Den Hitler-Stalin-Pakt stellt Putin als logische Folge des Münchner Abkommens vom September 1938 dar, durch das Frankreich und Großbritannien die Hoffnung auf einen gemeinsamen Kampf gegen den Nationalsozialismus zunichte gemacht hätten. Er stellt die Vorgeschichte des Zweiten Weltkriegs so dar, als hätten die westlichen Demokratien und Polen aus unverständlichen Gründen eine Zusammenarbeit mit der Sowjetunion gegen Hitler abgelehnt und diese damit geradezu zu einem Bündnis mit Hitler gezwungen - auch wenn dieses unmoralisch gewesen sei. Dass nicht nur in Deutschland, sondern auch in der Sowjetunion ein verbrecherisches Regime herrschte, dem die Nachbarn aus guten Gründen misstrauten, erwähnt Putin mit keinem Wort. Warum sollten London, Paris und Warschau im Sommer 1939 Stalins als Bedingung für ein Bündnis gegen Hitler vorgebrachte Forderung erfüllen, jederzeit sowjetische Truppen nach Polen bringen zu dürfen? Über diese Forderung findet sich in Putins Brief nichts. Auch der sowjetische Einmarsch im Osten Polens 17 Tage nach dem deutschen Überfall, mit dem Stalin den kämpfenden Polen in den Rücken fiel, kommt in Putins Darstellung der Geschichte nicht vor - dabei entfesselte die Sowjetmacht dort zwischen 1939 und Hitlers Angriff auf die Sowjetunion 1941 einen Terror gegen die Zivilbevölkerung, der dem der Nationalsozialisten kaum nachstand.

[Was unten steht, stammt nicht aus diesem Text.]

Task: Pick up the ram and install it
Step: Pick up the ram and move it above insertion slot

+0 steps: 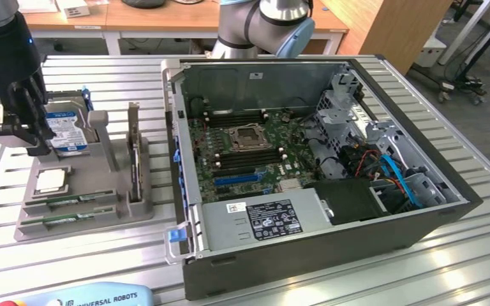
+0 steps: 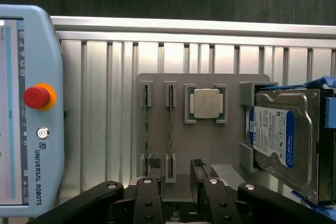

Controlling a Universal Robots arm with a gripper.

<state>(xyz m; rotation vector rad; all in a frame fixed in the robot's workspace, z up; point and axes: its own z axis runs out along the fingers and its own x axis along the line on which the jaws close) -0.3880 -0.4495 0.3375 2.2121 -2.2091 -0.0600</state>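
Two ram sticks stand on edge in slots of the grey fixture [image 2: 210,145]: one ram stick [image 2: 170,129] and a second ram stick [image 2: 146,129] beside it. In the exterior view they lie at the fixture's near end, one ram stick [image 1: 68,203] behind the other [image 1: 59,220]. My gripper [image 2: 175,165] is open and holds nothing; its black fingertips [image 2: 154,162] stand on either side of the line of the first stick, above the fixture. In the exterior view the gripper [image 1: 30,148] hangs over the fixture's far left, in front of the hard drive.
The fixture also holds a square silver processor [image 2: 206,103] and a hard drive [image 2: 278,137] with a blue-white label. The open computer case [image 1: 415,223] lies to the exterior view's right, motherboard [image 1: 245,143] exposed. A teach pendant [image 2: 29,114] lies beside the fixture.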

Die Anti-Hitler-Koalition nach 1941 stellt Putin als Beispiel dafür dar, dass Staaten sich über alle Unterschiede hinweg zum Kampf gegen das "globale Böse" einigen könnten. Adam Michnik, in den siebziger und achtziger Jahren einer der Köpfe der polnischen Opposition, hält dem in der "Gazeta Wyborcza" in einer Antwort auf Putin entgegen: "Für uns - wie für viele russische Demokraten - war Stalin ein Verbrecher und Aggressor; dieser Schöpfer des Gulag-Staates war Hitler ganz und gar vergleichbar." Auf Putins an die Polen gerichteten Satz, man habe im Krieg gegen Hitler gemeinsam gesiegt, antwortet Michnik: "Nein, Herr Ministerpräsident, nicht alle waren zusammen. Alexander Solschenizyn und Leopold Okulicki - um nur an diese beiden symbolischen Namen zu erinnern - saßen am Tag des Sieges in stalinistischen Gefängnissen und warteten auf ihren Prozess." Okulicki war der letzte Kommandeur der polnischen Untergrundarmee "Armia Krajowa" (AK); er wurde 1945 von den Sowjets verhaftet und vermutlich 1946 in Moskau hingerichtet - so wie 15 weitere Führer des polnischen militärischen Widerstands.

Putin stellt als Vorbild für eine Annäherung Polens und Russlands die deutsch-französische und deutsch-russische Aussöhnung vor. Darauf, dass die Voraussetzung für beides das Bekenntnis Deutschlands zu seiner Schuld im Zweiten Weltkrieg war, geht er nicht ein. Stattdessen suggeriert er mit Hinweisen auf dunkle Flecken in der polnischen Geschichte des 20. Jahrhunderts eine Symmetrie der Vergehen, die angesichts der Dimensionen der stalinistischen Verbrechen obszön anmutet. Vor diesem Hintergrund fordert Putin die Polen auf, die gegenseitigen geschichtlichen Vorwürfe zu vergessen.

Auf die Bestrebungen in Polen, dem Baltikum und der Ukraine, die stalinistische Schreckensherrschaft in das europäische Bewusstsein zu rücken, auf die das russische Außenministerium regelmäßig mit harschen Erklärungen reagiert, geht Putin nur indirekt ein, aber sie kommen vor - als Klage über Versuche, die Geschichte nach politischen Konjunkturen umzuschreiben.

"Wenn wir eine friedliche und glückliche Zukunft haben wollen, müssen wir Schlüsse aus der Geschichte ziehen", schreibt Putin. Halbwahrheiten seien immer heimtückisch - sie führten "unausweichlich zu neuen historisch-politischen Phobien, die Staaten und Völker gegeneinander aufhetzen". Das ist gegen jene Osteuropäer gerichtet, die eine Aufarbeitung des Stalinismus fordern. Aber es trifft genau die russische Geschichtspolitik, für die Putin verantwortlich ist.